WHAT THE EXERCISE ASKS
Omit all images, then repeat exactly the lines below from the one containing "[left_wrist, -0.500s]" through the one containing "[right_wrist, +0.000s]", both ends included.

COLLECTED DATA

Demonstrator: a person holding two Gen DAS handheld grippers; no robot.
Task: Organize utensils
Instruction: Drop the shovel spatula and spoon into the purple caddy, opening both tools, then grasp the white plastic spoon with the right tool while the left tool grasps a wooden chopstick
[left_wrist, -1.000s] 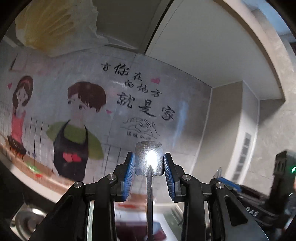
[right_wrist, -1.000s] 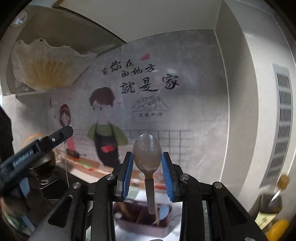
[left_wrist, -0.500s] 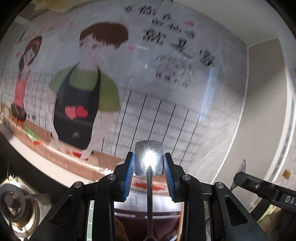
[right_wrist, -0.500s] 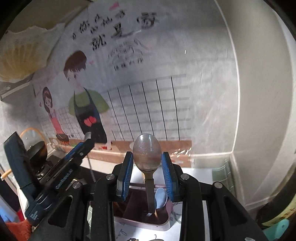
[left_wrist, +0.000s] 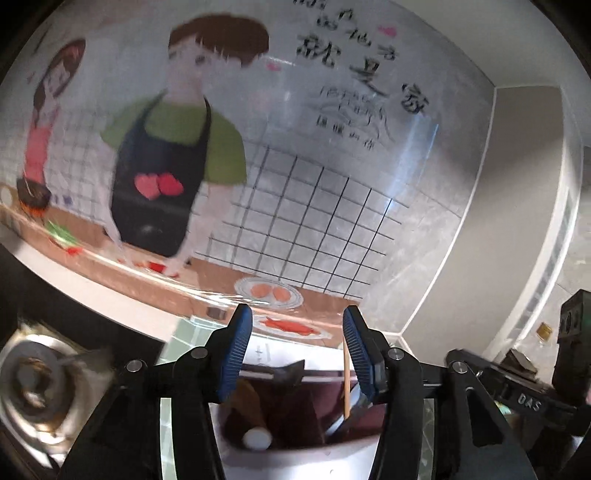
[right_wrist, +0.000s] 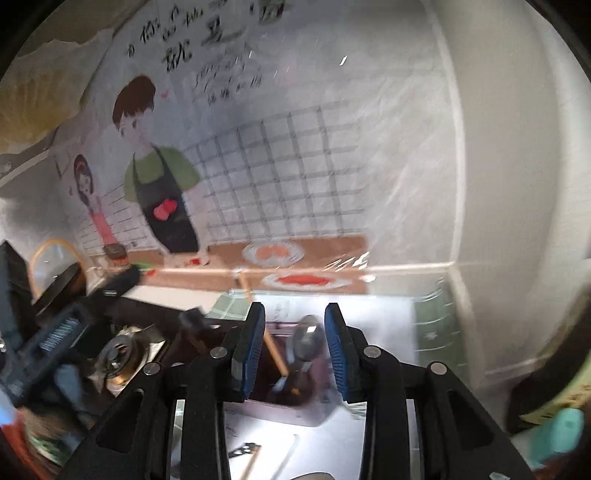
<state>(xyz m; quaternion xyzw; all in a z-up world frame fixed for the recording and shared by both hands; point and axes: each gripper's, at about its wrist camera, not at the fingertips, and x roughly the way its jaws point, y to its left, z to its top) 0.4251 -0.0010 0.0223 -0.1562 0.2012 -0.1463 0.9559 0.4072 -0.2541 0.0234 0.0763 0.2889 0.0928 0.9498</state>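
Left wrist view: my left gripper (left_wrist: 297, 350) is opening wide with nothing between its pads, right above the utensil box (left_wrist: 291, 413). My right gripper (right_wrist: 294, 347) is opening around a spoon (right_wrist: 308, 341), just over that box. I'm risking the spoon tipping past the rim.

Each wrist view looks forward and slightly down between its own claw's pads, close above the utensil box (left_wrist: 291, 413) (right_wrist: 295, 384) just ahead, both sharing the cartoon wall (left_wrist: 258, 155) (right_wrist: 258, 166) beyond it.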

WRITTEN ANSWER
[left_wrist, -0.500s] 
[right_wrist, -0.500s] 
[left_wrist, +0.000s] 
[right_wrist, +0.000s] 

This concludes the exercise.